▸ **Assigned task**
Pictures do not belong in your copy. Repeat all the other data exactly.
== Supplied information
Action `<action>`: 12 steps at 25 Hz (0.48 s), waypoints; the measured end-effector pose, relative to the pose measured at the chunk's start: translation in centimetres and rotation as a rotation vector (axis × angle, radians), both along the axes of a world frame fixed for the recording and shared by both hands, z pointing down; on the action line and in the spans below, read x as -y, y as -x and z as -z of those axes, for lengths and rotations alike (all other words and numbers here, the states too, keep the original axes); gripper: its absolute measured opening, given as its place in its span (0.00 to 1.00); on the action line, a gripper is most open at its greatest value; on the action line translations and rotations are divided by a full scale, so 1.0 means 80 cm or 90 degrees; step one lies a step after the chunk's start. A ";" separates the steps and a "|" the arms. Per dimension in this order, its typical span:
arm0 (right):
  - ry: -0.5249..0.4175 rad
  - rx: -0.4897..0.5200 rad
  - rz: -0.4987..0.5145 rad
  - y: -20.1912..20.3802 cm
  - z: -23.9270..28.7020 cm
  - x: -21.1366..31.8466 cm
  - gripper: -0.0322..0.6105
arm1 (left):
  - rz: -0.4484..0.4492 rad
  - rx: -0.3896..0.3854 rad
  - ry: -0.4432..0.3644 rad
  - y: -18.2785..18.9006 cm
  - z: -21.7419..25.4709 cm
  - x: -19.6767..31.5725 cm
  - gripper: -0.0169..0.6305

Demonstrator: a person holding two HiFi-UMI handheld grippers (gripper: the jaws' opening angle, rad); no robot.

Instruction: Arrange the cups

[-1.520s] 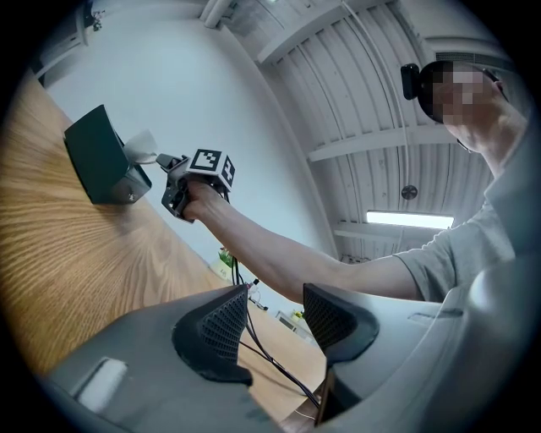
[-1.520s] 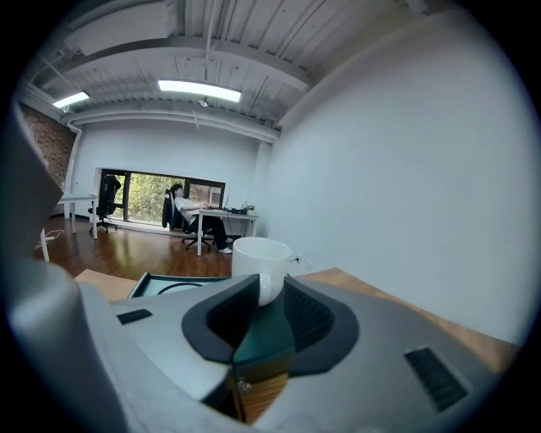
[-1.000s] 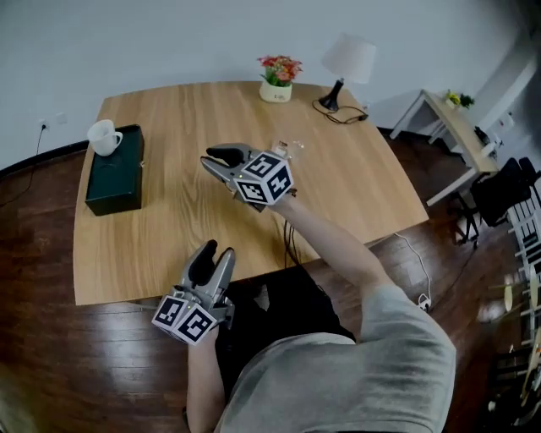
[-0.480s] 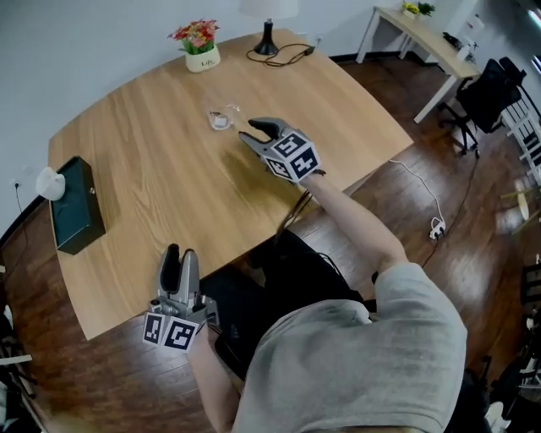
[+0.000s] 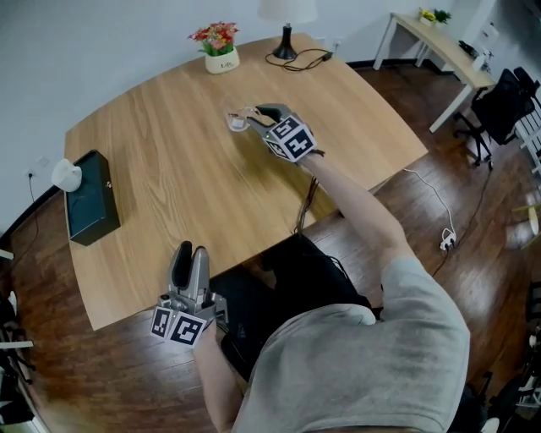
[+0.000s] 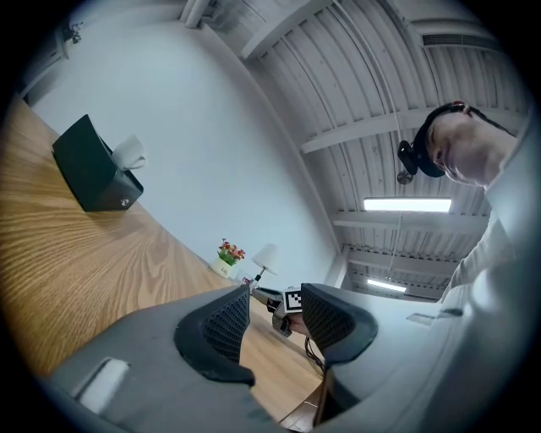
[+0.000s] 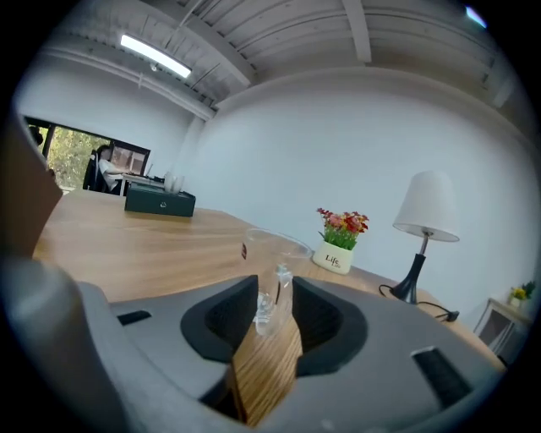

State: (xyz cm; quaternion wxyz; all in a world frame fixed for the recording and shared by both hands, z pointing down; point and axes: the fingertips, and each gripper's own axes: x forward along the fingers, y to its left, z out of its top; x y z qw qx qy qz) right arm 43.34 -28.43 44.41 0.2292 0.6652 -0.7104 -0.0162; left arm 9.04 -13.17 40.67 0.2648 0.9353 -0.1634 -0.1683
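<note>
A clear glass cup (image 5: 239,121) with a handle stands on the wooden table (image 5: 169,169), toward the back. My right gripper (image 5: 254,116) reaches it from the right. In the right gripper view the cup (image 7: 272,252) has its handle between the jaws of that gripper (image 7: 275,298); the jaws are closing and a sliver of gap still shows. A white mug (image 5: 66,175) sits on a dark green box (image 5: 90,208) at the table's left edge. My left gripper (image 5: 190,256) hovers at the front edge, holding nothing, its jaws a little apart (image 6: 275,317).
A flower pot (image 5: 220,49) and a lamp (image 5: 286,24) with its cable stand at the table's back. A side table (image 5: 439,42) and a dark chair (image 5: 503,101) are on the wooden floor to the right. The box and mug (image 7: 161,200) show far left in the right gripper view.
My right gripper has travelled across the table to the glass cup and now has its handle between the jaws. The left gripper has stayed by the front edge.
</note>
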 end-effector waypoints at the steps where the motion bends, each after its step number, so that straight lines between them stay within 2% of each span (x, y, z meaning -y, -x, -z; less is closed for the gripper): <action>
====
▸ **Output below**
Action `<action>`: 12 steps at 25 Hz (0.48 s), waypoints; the measured end-effector pose, relative to the pose measured at the chunk's start: translation in centimetres and rotation as a rotation vector (axis × angle, radians), both along the axes of a world frame fixed for the recording and shared by both hands, z pointing down; on the action line and in the spans below, read x as -y, y as -x and z as -z of those axes, for lengths and rotations alike (all other words and numbers here, the states too, keep the original axes); gripper: its absolute measured opening, given as its place in its span (0.00 to 1.00); on the action line, a gripper is most open at its greatest value; on the action line translations and rotations are divided by a full scale, so 1.0 means 80 cm or 90 degrees; step one lies a step after the chunk's start. A ";" separates the steps and a "|" the arms. Per dimension in this order, its typical span:
arm0 (right):
  - ry: -0.5249..0.4175 rad
  - rx: -0.4897..0.5200 rad
  - rz: -0.4987..0.5145 rad
  - y: -20.1912..20.3802 cm
  - z: -23.9270..28.7020 cm
  - x: -21.1366..31.8466 cm
  - gripper: -0.0322..0.6105
arm1 (left):
  - rz: -0.4484..0.4492 rad
  - rx: -0.3896..0.3854 rad
  - ry: -0.4432..0.3644 rad
  - y: -18.2785..18.9006 cm
  - z: -21.7419..25.4709 cm
  - x: -19.6767..31.5725 cm
  - gripper: -0.0169..0.6305

Demonstrator: a person holding two HiFi-UMI handheld grippers (gripper: the jaws' opening angle, rad); no robot.

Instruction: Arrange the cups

[-1.520s] 
[-1.520s] 
[-1.000s] 
[-0.480s] 
[+0.000s] 
[+0.000s] 
[+0.000s] 

State: (xyz cm; quaternion wxyz; all in a world frame fixed for the recording and shared by both hands, z pointing down; point and axes: the fingertips, and each gripper's own axes: x forward along the fingers, y to its left, z out of its top; x y z qw qx qy qz) right arm 43.34 -28.43 44.41 0.2292 0.6652 -0.7104 -0.0162; left arm 9.04 -13.17 40.67 0.2648 0.9353 -0.1634 -0.1683
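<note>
A clear glass cup (image 5: 239,121) with a handle stands on the wooden table (image 5: 169,169), toward the back. My right gripper (image 5: 254,116) reaches it from the right. In the right gripper view the cup (image 7: 272,252) has its handle between the jaws of that gripper (image 7: 275,298); the jaws are closing and a sliver of gap still shows. A white mug (image 5: 66,175) sits on a dark green box (image 5: 90,208) at the table's left edge. My left gripper (image 5: 190,256) hovers at the front edge, holding nothing, its jaws a little apart (image 6: 275,317).
A flower pot (image 5: 220,49) and a lamp (image 5: 286,24) with its cable stand at the table's back. A side table (image 5: 439,42) and a dark chair (image 5: 503,101) are on the wooden floor to the right. The box and mug (image 7: 161,200) show far left in the right gripper view.
My right gripper has travelled across the table to the glass cup and now has its handle between the jaws. The left gripper has stayed by the front edge.
</note>
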 end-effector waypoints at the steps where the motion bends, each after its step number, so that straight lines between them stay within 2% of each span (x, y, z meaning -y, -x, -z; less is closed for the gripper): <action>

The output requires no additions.